“Se l’Italia non è abituata alla serietà e alla responsabilità, se l’Italia non è abituata a prendere sul serio nessuno, se l’Italia borghese si è per caso formata la facile e dolce persuasione che neppure i rivoluzionari italiani sono da prendere sul serio, sia lanciato il dado: siamo persuasi che più di una volpe lascerà la sua coda e l’astuzia nella tagliola”. Sono parole tratte da un articolo apparso il 31 gennaio 1921 su “L’Ordine Nuovo” da Antonio Gramsci, a proposito della “avanzata” dei fascisti a Torino, del clima che si respirava in città in quell’inverno, della necessità di una risposta immediata e dura onde non consentire ai fascisti di “trionfare” a Torino dopo i successi mietuti in altre città.

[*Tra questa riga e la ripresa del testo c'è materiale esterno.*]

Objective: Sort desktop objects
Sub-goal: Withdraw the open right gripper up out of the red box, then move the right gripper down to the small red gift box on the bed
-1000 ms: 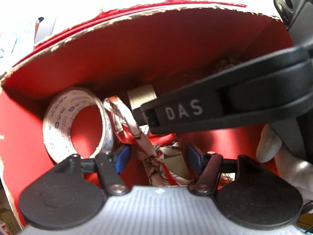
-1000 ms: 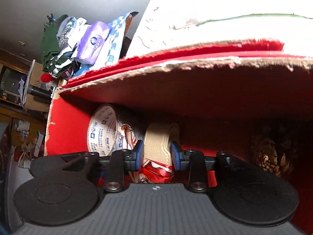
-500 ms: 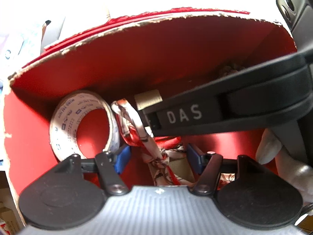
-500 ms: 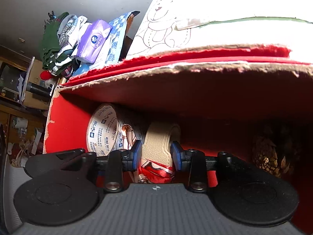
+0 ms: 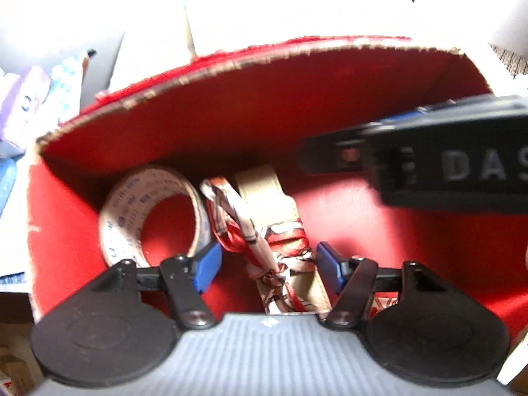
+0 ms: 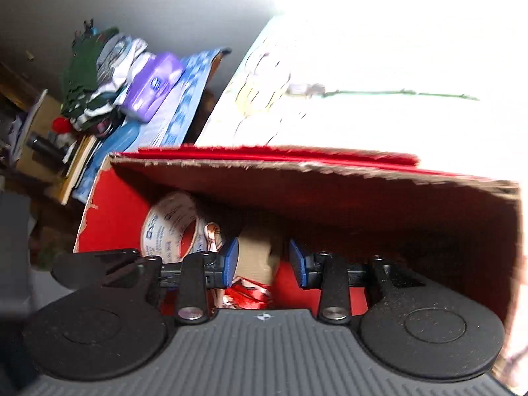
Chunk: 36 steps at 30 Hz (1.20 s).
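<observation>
A red cardboard box [image 5: 264,105] holds a printed white tape roll [image 5: 132,211], a beige tape roll [image 5: 264,198] and a red-and-white patterned scarf [image 5: 274,241]. My left gripper [image 5: 269,270] hangs over the box pointing steeply down. Its jaws are opening, with the scarf lying below between the blue pads and untouched. My right gripper [image 5: 330,156] crosses the upper right of the left wrist view, clear of the contents. In its own view the right gripper [image 6: 264,260] is open, and the beige roll [image 6: 257,254] stands deeper in the box [image 6: 363,211] behind the gap.
Left of the box lies a pile of clothes with a purple tissue pack [image 6: 155,85] on a blue patterned cloth [image 6: 188,105]. Behind the box a white sheet [image 6: 363,49] with a line drawing carries a thin green stem [image 6: 396,93].
My right gripper has lifted up and away from the beige roll, sliding right in the left wrist view. The left gripper has risen a little, so more of the box shows.
</observation>
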Each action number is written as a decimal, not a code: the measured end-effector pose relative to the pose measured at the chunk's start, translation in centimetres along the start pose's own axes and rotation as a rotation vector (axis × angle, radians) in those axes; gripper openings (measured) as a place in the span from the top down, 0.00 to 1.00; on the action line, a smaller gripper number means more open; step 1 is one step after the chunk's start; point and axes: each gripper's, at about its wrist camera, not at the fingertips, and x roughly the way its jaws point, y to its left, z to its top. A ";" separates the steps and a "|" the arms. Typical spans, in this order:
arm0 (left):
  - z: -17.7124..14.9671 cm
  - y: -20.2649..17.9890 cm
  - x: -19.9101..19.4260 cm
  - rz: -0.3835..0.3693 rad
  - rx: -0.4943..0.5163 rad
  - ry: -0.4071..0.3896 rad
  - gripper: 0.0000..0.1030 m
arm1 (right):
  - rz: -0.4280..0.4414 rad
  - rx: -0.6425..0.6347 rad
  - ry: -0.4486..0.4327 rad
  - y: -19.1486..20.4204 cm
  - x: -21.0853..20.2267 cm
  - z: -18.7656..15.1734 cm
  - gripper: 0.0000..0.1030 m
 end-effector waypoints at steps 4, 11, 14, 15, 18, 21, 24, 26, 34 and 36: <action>-0.9 0.5 -3.3 0.031 -0.020 -0.085 0.32 | -0.038 0.033 -0.116 -0.6 -2.6 -1.4 0.63; -1.1 -1.6 -8.4 0.103 -0.070 -0.200 0.26 | -0.100 -0.013 -0.461 0.1 -9.7 -5.3 0.60; -2.9 -1.6 -9.8 0.125 -0.113 -0.220 0.25 | -0.094 -0.032 -0.533 0.5 -11.6 -6.5 0.28; -3.7 -1.6 -10.2 0.130 -0.129 -0.222 0.25 | -0.076 -0.009 -0.541 0.4 -12.1 -6.7 0.19; -5.3 -1.4 -11.1 0.154 -0.168 -0.218 0.25 | 0.017 0.047 -0.561 -0.1 -13.5 -7.2 0.21; -6.7 -1.5 -10.5 0.194 -0.198 -0.213 0.25 | 0.061 0.028 -0.547 0.2 -14.5 -8.1 0.23; -8.1 -2.0 -11.0 0.232 -0.229 -0.206 0.21 | 0.144 -0.024 -0.470 0.5 -15.0 -9.4 0.24; -9.1 -2.0 -10.9 0.243 -0.259 -0.187 0.21 | 0.206 -0.059 -0.432 0.9 -15.1 -10.4 0.24; -12.4 -2.8 -11.8 0.291 -0.341 -0.171 0.19 | 0.325 -0.161 -0.302 2.1 -14.3 -13.2 0.30; -13.2 -3.0 -11.8 0.301 -0.358 -0.162 0.19 | 0.335 -0.178 -0.278 2.3 -13.8 -13.8 0.31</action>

Questo testo, come gli altri raccolti nel volume Contro il fascismo nascente, curato dal prof. Luca Cangemi, che ne firma l’introduzione, ed edito dalla siciliana Lunaria Edizioni in occasione del centenario della marcia su Roma, è stato scelto per dimostrare come sia infondato il rimprovero mosso al Partito Comunista d’Italia di aver sottovalutato il fascismo ormai alle porte del potere e come uno dei suoi intellettuali più lucidi, Antonio Gramsci, avesse ben chiari, invece, peso e caratteri del pericolo liberticida incombente. Nell’articolo intitolato “Italia e Spagna”, apparso a marzo di quello stesso 1921 che vide la scissione di Livorno, Gramsci si interroga su cosa sia il fascismo osservato su scala internazionale e descrive con straordinaria efficacia (e con parole che oggi suonano particolarmente evocative e significative) lo stato di “reset” totale dell’economia e della politica degli Stati dopo il primo conflitto mondiale.

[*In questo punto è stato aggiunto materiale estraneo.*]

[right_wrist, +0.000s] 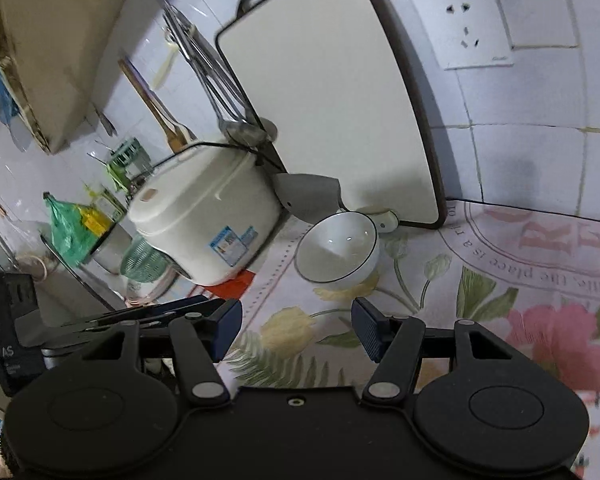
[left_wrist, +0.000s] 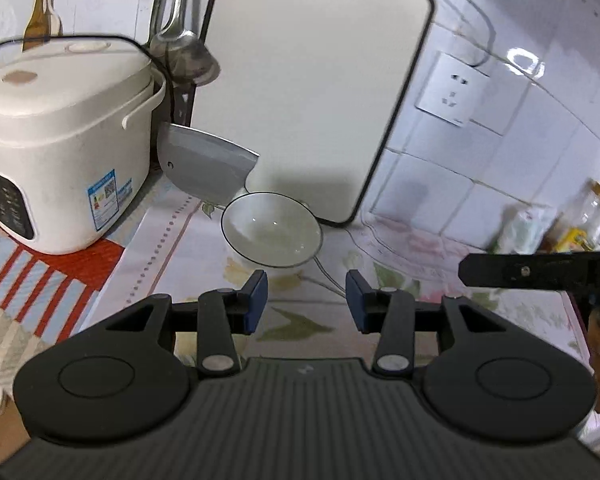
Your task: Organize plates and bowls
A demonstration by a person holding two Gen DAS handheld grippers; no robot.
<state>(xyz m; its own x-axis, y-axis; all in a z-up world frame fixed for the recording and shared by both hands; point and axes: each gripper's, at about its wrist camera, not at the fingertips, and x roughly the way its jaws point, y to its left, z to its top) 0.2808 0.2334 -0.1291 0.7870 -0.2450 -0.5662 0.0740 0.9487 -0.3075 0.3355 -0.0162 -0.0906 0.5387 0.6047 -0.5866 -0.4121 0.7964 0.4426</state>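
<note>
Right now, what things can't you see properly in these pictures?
- Cleaver: its handle hides behind the rice cooker in both views.
- Bottles: blurred, near the left-wrist view's edge.
- Bowl: base hidden by its rim.
- Cooker's label: print too small.

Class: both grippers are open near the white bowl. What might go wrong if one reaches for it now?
1. The bowl sits right by the cleaver; a reach could knock the blade.
2. The cutting board leaning behind it might tip if the bowl is pushed back.
</note>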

Arriva quindi a scrivere: “Si è creata un’unità e simultaneità di crisi nazionali che rende appunto asprissima e irremovibile la crisi generale”. Gramsci intende qui porre l’accento sulla scala “globale”, diremmo oggi, e inestricabilmente interconnessa di problemi socio-politici ed economici. Di fronte a questa complessità, la reazione della brutale semplificazione è tanto immaginabile quanto nefasta: “Ma esiste uno strato della popolazione in tutti i paesi – la piccola e media borghesia – che ritiene di poter risolvere questi problemi giganteschi con le mitragliatrici e le revolverate, e questo strato alimenta il fascismo, dà gli effettivi al fascismo”.

Al di là delle soluzioni e delle conclusioni ovviamente coerenti con la “fede” comunista, colpisce continuamente di questi scritti, elaborati e pubblicati tra il 1921 e il 1926, la capacità di analisi del fenomeno già dal suo consolidarsi prima dell’ottobre ’22, una capacità che riguarda le caratteristiche di un popolo e di una società, riuniti in Stato nazionale fragilissimo da pochi decenni, le loro tendenze, certi istinti che riconosciamo uguali quando leggiamo la Divina Commedia e quando osserviamo alcune dinamiche oggi in corso. “Il fascismo si è presentato come l’antipartito, ha aperto le porte a tutti i candidati, ha dato modo, con la sua promessa di impunità, a una moltitudine incomposta di coprire con una vernice di idealità politiche vaghe e nebulose lo straripare selvaggio delle passioni, degli odi, dei desideri” (“Forze elementari”, 26 aprile 1921).